I walked through the front door and into the square living area with high molded plaster ceilings, a room the same size as our living room in Staatsburg. And it was furnished! There was a woman, short and bundled in a coat, her hat pulled low over a weary face with a broad smile, standing at the far end of the room. I startled and jumped back before I ripped into laughter. I pointed. “I thought that was someone in the house.” The image pointed back at me from a floor-to-ceiling built-in mirror surrounded by ornate trim.
Mrs. Bagley laughed also. “Yes, that has happened before.”
“This is a beautiful duplex.” I exhaled in relief.
“Well, let’s show you around.”
We walked to the far side of the room, and my attention shifted as my hand flew over my mouth, stifling my cry. “A grand piano.”
“Yes,” Mrs. Bagley said. “We can have it removed if you’d like.”
I didn’t answer but went straight to it, lifted its cover, and ran a quick scale, the out-of-tune instrument rising to life beneath my hands. “No,” I said. “Please leave it here.”
“We will have music,” Davy said to Douglas, serious and sure.
Mrs. Bagley smiled. As we walked down the hall she told us, “It’s heated by gas. No shoveling coal here.”
“What a relief that will be,” I said quietly.
“There is daily housekeeping from the inn with linens and bed making. Breakfast and lunch are across the street at the main, and you have a small kitchen, which you share with the other residents.” She pointed to a door. “Down there—that’s where the shared bathrooms are as well.”

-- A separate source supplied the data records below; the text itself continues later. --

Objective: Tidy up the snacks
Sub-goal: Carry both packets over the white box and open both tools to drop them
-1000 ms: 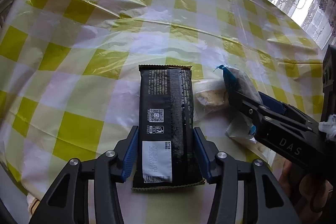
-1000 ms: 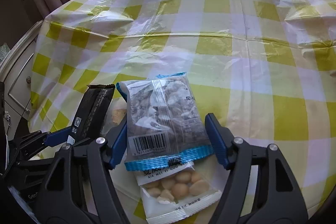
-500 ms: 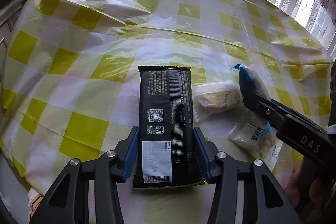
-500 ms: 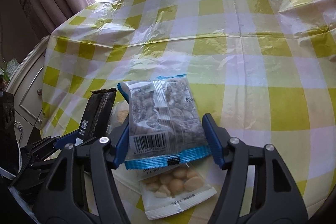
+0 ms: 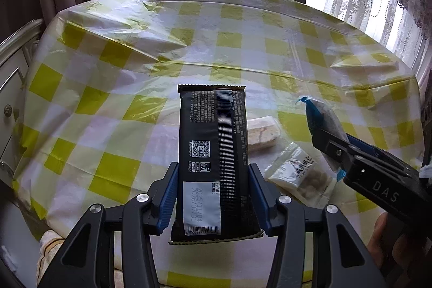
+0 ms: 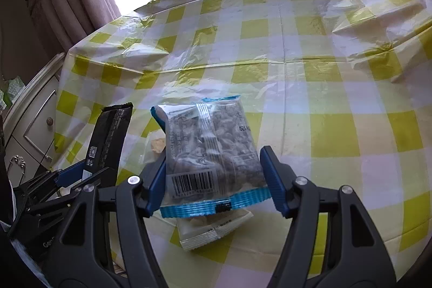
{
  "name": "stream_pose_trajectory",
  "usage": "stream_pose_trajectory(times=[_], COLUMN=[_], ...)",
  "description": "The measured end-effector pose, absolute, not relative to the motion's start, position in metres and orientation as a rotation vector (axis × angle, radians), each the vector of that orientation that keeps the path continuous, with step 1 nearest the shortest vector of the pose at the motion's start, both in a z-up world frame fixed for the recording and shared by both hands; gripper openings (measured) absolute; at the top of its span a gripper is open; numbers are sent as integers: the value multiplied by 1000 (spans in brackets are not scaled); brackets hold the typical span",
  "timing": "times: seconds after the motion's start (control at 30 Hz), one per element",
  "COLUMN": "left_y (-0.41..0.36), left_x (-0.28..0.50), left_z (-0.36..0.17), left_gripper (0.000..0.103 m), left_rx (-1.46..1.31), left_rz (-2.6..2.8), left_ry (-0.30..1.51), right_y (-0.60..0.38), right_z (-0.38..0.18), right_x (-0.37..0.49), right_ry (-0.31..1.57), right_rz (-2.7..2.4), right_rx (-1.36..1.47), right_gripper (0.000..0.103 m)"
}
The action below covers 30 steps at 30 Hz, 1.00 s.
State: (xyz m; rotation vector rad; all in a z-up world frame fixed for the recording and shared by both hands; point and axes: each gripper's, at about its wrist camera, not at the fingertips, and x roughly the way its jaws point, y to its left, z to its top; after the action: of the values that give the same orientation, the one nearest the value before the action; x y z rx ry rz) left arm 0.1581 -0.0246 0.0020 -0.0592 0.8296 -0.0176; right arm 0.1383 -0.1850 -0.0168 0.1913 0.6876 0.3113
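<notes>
Above the checked table point(image 5: 108, 88), both grippers are rising higher than a second ago, left gripper point(image 5: 213, 196) clamping the black bar point(image 5: 213, 153), right gripper point(image 6: 213, 180) squeezing the blue-edged nut bag point(image 6: 210, 142), so both snacks are getting relocated.

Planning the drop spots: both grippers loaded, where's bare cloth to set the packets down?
Free: the whole far half of the checked tablecloth beyond the packets, and the stretch left of the black bar. Crowded: the near strip between the left gripper and right gripper, where the white nut packet and clear cracker packet lie under the blue-edged bag.
</notes>
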Motion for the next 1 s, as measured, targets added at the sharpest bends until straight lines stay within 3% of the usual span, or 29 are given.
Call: stream_pose_trajectory(times=[1.0], left_y=[-149], left_x=[72], left_z=[35], left_gripper=[50], left_rx=[20], left_rz=[-284], left_ry=[823], right_y=[-292], right_z=[2], right_x=[14], right_ry=[626], right_rz=[140], right_rx=[311], right_gripper=[67])
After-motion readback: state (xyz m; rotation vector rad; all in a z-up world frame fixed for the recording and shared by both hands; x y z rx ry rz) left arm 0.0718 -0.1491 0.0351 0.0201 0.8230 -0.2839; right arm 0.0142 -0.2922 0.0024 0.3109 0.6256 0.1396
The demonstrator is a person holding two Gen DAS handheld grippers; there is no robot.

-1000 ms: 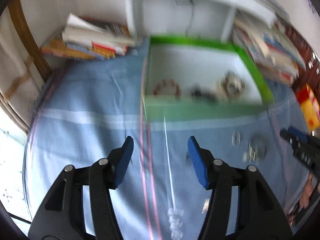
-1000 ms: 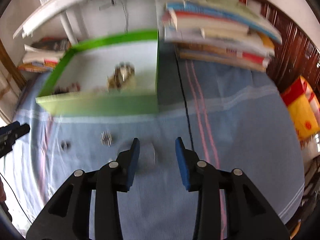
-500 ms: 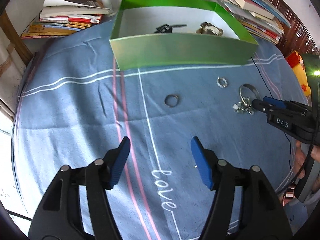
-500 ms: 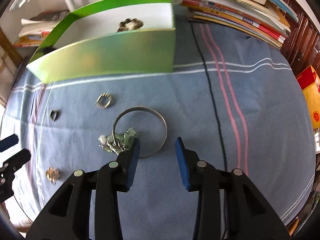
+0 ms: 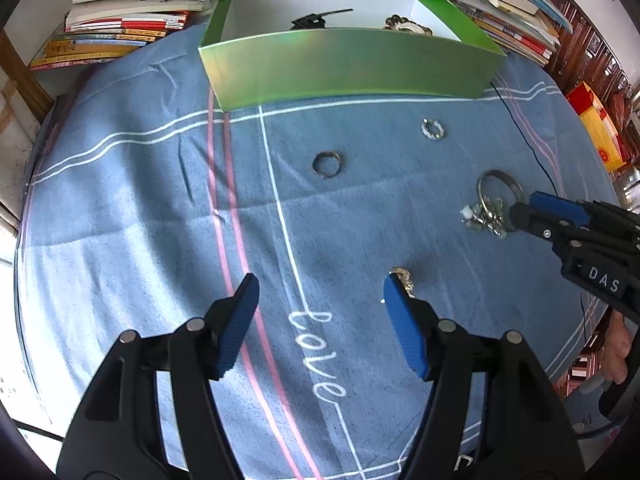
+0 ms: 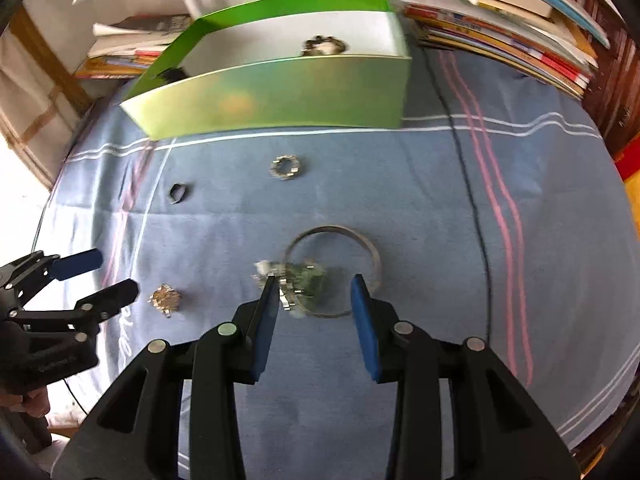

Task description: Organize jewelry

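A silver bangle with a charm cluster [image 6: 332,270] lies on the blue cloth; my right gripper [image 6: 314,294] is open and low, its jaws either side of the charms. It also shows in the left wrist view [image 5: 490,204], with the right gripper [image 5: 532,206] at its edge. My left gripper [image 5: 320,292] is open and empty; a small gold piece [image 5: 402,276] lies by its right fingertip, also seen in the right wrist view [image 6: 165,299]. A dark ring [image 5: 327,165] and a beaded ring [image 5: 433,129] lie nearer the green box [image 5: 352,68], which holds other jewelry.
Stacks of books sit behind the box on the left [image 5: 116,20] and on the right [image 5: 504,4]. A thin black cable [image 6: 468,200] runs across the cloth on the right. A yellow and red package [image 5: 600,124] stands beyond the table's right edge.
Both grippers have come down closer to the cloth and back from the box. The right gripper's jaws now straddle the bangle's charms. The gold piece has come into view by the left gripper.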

Off the side of the living room sat a small table and a counter with a gas ring for light cooking if I didn’t want to venture to the kitchen. There were two bedrooms, one for the boys at the front of the house and mine in the back. Davy walked into their room first, running to the high bed and turning to me with laughter. “How does a boy get into this bed?”
“Why, I think he has to jump.” I feigned a crouched position.
With a laugh, Davy jumped onto one of the wooden four-poster single beds with its cream bedspread and single pillow.
In one fell swoop, I imagined our life in that house. I saw the boys’ clothes and books scattered around the bedroom with its high ceilings and windows facing out to the street. I heard the piano music and laughter. I saw us cuddled together reading and talking.
“This way to your room,” Mrs. Bagley said.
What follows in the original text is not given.